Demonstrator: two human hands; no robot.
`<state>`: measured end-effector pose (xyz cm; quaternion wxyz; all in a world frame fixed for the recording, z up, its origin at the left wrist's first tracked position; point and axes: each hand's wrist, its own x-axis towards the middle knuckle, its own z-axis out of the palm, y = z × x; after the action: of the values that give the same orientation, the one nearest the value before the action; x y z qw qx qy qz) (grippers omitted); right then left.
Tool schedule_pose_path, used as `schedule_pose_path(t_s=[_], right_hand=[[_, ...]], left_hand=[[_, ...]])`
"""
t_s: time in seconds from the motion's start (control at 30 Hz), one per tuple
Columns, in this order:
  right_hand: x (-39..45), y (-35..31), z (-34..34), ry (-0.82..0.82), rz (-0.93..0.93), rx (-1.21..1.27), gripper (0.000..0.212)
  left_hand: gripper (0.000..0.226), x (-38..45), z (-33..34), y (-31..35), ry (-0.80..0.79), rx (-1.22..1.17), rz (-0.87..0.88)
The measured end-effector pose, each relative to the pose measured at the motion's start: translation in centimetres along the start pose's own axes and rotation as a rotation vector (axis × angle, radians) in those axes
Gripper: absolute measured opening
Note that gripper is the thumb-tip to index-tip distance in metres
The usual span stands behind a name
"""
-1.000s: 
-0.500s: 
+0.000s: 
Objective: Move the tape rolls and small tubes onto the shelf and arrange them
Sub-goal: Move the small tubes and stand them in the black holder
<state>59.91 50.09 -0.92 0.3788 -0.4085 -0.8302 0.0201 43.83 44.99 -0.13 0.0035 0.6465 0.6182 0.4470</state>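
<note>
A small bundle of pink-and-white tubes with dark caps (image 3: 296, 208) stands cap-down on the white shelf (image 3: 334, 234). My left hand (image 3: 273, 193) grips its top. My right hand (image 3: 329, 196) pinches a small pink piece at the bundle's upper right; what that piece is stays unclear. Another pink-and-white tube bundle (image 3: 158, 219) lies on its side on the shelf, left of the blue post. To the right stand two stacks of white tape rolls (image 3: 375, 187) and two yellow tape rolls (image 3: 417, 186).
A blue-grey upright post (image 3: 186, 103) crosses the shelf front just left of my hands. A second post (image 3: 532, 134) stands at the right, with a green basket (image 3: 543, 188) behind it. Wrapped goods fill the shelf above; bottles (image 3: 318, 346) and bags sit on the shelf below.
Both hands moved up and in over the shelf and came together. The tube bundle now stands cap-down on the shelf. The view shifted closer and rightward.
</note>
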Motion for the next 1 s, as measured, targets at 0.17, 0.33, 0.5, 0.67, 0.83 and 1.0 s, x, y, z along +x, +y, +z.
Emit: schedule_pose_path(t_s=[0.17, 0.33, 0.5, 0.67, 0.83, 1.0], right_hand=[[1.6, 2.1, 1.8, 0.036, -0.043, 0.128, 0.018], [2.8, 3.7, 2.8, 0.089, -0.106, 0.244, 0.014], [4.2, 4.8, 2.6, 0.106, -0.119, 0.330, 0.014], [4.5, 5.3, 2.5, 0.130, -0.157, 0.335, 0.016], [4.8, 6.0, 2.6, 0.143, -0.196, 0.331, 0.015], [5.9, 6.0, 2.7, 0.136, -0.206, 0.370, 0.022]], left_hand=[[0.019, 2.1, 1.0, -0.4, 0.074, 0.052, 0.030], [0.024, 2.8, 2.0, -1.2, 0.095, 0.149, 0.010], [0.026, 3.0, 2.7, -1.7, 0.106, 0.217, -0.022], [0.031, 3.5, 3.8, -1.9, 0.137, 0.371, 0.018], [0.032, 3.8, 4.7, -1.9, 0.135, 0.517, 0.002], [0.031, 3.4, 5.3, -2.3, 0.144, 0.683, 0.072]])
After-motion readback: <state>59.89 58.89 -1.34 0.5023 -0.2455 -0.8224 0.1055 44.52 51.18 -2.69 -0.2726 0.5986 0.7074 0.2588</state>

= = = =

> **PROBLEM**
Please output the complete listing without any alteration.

> **ANSWER SECTION**
Demonstrator: two human hands; no robot.
`<state>`: measured end-effector pose (xyz cm; quaternion wxyz; all in a world frame fixed for the recording, z up, its origin at the left wrist's first tracked position; point and axes: each hand's wrist, its own x-axis towards the middle knuckle, its own z-axis out of the palm, y = z × x; after the action: of the values that give the same orientation, the one nearest the value before the action; x y z qw qx qy qz) (grippers omitted); right then left.
Tool schedule_pose_path, used as `schedule_pose_path(t_s=[_], right_hand=[[_, ...]], left_hand=[[_, ...]])`
"""
t_s: time in seconds from the motion's start (control at 30 Hz), one per tuple
Columns, in this order:
  right_hand: x (-39..45), y (-35..31), z (-34..34), ry (-0.82..0.82), rz (-0.93..0.93), rx (-1.21..1.27), gripper (0.000..0.212)
  left_hand: gripper (0.000..0.226), x (-38..45), z (-33..34), y (-31..35), ry (-0.80..0.79), rx (-1.22..1.17), rz (-0.87..0.88)
The measured end-effector pose, each relative to the pose measured at the motion's start: translation in centimetres along the start pose's own axes and rotation as a rotation vector (axis × angle, radians) in those axes
Gripper: absolute measured opening
Note that gripper is the thumb-tip to index-tip distance in metres
The usual span stands behind a name
"""
-1.000s: 
-0.500s: 
+0.000s: 
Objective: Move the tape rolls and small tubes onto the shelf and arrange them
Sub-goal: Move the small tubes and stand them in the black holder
<state>59.91 50.09 -0.92 0.3788 -0.4085 -0.8302 0.0201 43.83 44.99 -0.13 0.0035 0.6465 0.6182 0.4470</state>
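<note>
A small bundle of pink-and-white tubes with dark caps (image 3: 296, 208) stands cap-down on the white shelf (image 3: 334, 234). My left hand (image 3: 273, 193) grips its top. My right hand (image 3: 329, 196) pinches a small pink piece at the bundle's upper right; what that piece is stays unclear. Another pink-and-white tube bundle (image 3: 158, 219) lies on its side on the shelf, left of the blue post. To the right stand two stacks of white tape rolls (image 3: 375, 187) and two yellow tape rolls (image 3: 417, 186).
A blue-grey upright post (image 3: 186, 103) crosses the shelf front just left of my hands. A second post (image 3: 532, 134) stands at the right, with a green basket (image 3: 543, 188) behind it. Wrapped goods fill the shelf above; bottles (image 3: 318, 346) and bags sit on the shelf below.
Both hands moved up and in over the shelf and came together. The tube bundle now stands cap-down on the shelf. The view shifted closer and rightward.
</note>
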Motion for the next 1 s, as measured, targets at 0.17, 0.33, 0.5, 0.67, 0.83 and 1.0 s, x, y, z along +x, +y, +z.
Emit: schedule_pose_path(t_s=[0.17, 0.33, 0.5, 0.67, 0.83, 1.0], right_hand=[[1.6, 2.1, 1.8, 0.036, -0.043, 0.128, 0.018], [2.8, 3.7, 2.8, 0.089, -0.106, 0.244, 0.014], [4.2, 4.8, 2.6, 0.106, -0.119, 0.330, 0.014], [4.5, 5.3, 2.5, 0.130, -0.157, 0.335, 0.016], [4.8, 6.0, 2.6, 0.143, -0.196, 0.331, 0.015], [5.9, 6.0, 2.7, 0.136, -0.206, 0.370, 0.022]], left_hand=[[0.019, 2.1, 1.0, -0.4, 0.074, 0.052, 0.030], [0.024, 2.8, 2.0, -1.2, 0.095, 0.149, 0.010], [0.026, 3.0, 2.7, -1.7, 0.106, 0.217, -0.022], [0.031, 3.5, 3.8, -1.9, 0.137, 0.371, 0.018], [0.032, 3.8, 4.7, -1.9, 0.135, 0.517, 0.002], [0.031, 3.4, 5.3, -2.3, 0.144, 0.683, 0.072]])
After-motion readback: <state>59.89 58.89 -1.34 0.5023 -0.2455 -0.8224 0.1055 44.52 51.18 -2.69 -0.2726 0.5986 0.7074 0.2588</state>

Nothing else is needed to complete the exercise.